- We reiterate BUY on KKB Engineering, with an unchanged fair value of RM2.05/share – a 5% discount to our SOP of RM2.15/share.
- KKB posted a 4QFY14 net profit of RM8.3mil (+581% QoQ; +181% YoY), bringing the total for FY14 to RM21mil (-37% YoY) – slightly above expectations at ~6% over consensus estimate of RM19.8mil, but below our expectation of RM28.7mil.
- KKB declared a dividend of 4 sen/share, below our estimate of a 5 sen/share payout.

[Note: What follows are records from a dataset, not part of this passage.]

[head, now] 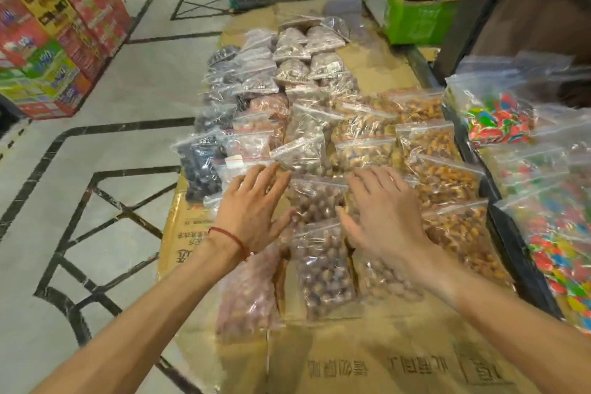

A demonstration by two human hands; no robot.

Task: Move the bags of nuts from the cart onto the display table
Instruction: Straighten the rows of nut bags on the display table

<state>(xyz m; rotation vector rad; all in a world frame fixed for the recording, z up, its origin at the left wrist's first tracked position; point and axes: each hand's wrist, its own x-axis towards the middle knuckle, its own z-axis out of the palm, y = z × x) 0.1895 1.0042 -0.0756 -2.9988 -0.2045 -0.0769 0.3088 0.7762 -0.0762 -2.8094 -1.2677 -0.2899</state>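
Cardboard-covered surface [367,358] runs under and ahead of my fingers, packed with clear zip bags of nuts [323,157] in rows — can't tell if it's cart or display table. Candy bags [499,121] sit right of my right fingers. Left hand [252,205] and right hand [383,211] both splayed flat, palms down, gripping nothing — one round-nut bag [315,198] lies between them.

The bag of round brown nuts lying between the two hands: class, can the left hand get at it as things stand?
Probably yes: the left hand hovers open beside that bag, with nothing lying between.
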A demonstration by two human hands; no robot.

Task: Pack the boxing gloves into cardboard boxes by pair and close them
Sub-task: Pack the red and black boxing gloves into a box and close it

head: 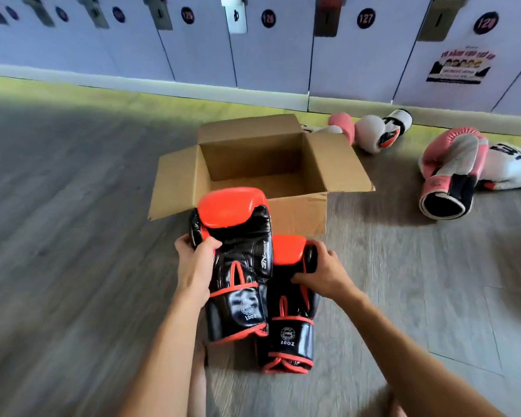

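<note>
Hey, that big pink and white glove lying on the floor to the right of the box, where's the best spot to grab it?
Probably the cuff of the pink and white glove. Its dark wrist opening faces you and a little left, so come from the near side and pinch the cuff rim or grip round the wrist. The padded fist end points away toward the lockers and looks too bulky for one hand.

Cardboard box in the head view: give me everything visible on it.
The cardboard box is plain brown corrugated card, standing upright on the grey wood-look floor with its top open. The far, left and right flaps are folded outward; the near one is not visible. The inside looks empty as far as can be seen. The raised black-and-red glove, in the left hand's grip, overlaps its near left corner in view; contact cannot be told. Pink-and-white gloves lie on the floor to its right, apart from it.
</note>
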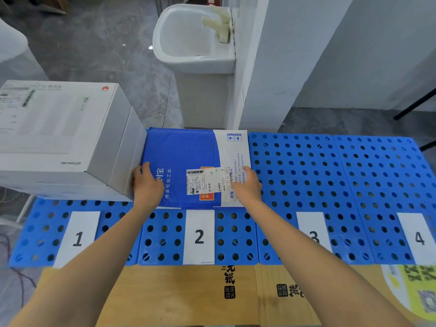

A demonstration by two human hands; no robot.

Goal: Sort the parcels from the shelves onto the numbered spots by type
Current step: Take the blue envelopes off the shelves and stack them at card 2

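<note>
Edges of the blue-and-white padded plastic mailer (188,159) are pinched by left hand (147,185) and right hand (247,187) (equally near), beyond the white "2" label (199,237).

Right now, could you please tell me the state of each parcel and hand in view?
Blue mailer: flat behind label 2, held at both side edges.
White box: closed, flat behind label 1.
Left hand: grips mailer's left edge.
Right hand: grips mailer's right edge.

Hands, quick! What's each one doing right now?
Left hand: closed, gripping the left edge of the blue-and-white padded plastic mailer parcel.
Right hand: closed, gripping the same parcel's right edge.
</note>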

At the current price, this translates into a yield of 3.2%. Notably, KKB’s cash and cash equivalent rose significantly, nearly tripling to RM98.6mil as at 31 Dec 2014, from RM37.5mil a year earlier.
- We believe this stemmed from the collection of receivables related to the RM150mil structural steel job for the Pertama Ferroalloys’ plant in Samalaju. The collection could have been delayed due to the now-resolved financing issues faced by the project owners.

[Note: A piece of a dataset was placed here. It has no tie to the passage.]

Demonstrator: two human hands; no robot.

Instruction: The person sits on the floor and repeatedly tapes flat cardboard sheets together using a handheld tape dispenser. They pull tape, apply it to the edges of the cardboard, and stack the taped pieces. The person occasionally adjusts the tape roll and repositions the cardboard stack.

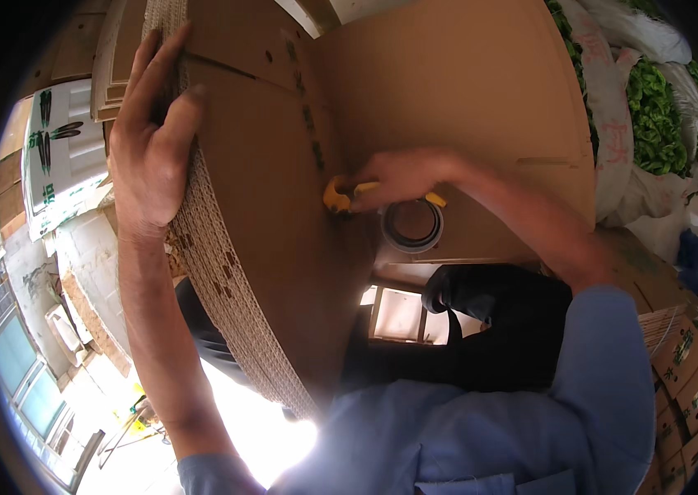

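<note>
A thick stack of flattened corrugated cardboard boxes (225,291) stands on edge in front of me, its layered edges on the left side. My left hand (154,136) grips that layered edge near the top, fingers over one side and thumb on the face. A yellow tape dispenser (339,197) is in my right hand (401,176), close to the printed face of the stack. Its roll of tape (412,228) hangs below the hand, over a large cardboard panel (448,80) at the right. The fingers are slightly blurred.
White sacks (611,124) with leafy green vegetables (658,117) stand at the upper right. Printed cardboard boxes (689,365) are piled at the lower right. At the left are a white printed carton (67,148) and windows (18,346). My dark-clad legs (497,322) are below the panel.
</note>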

- Apart from fewer engineering jobs, KKB’s FY14 result was affected by a one-off RM15.5mil downward adjustment in the contract, which had since then been completed.
- KKB’s prospects now rest heavily on its oil and gas associate Oceanmight, which has tendered for RM960mil worth of fabrication jobs. Its maiden RM14.5mil contract is scheduled to be completed by March.
- Amid the current economic environment, O&G project awards could be delayed. We understand the company remains hopeful of Oceanmight securing jobs, if not in 1HF15, but in the second half of the year.
- Assuming a 30% success rate, new orders for FY15F could reach over RM300mil, including the O&G fabrication jobs.
- Its current unbilled sales stand at RM105mil, which would last 9 months. KKB has tendered for an additional RM47mil worth of conventional (steel structure/engineering) jobs, over and above its earlier bids of RM130mil. We are assuming news orders of RM250mil, RM280mil and RM300mil over the next three years.
- Ahead of the state elections next year, we expect the government to step up rural infrastructure development, and this would bode well for KKB. Management has said it would also step up bids this year for water-related infrastructure projects. Risks include a slower-than-expected recovery in the provision of pipes and structural steel/engineering services.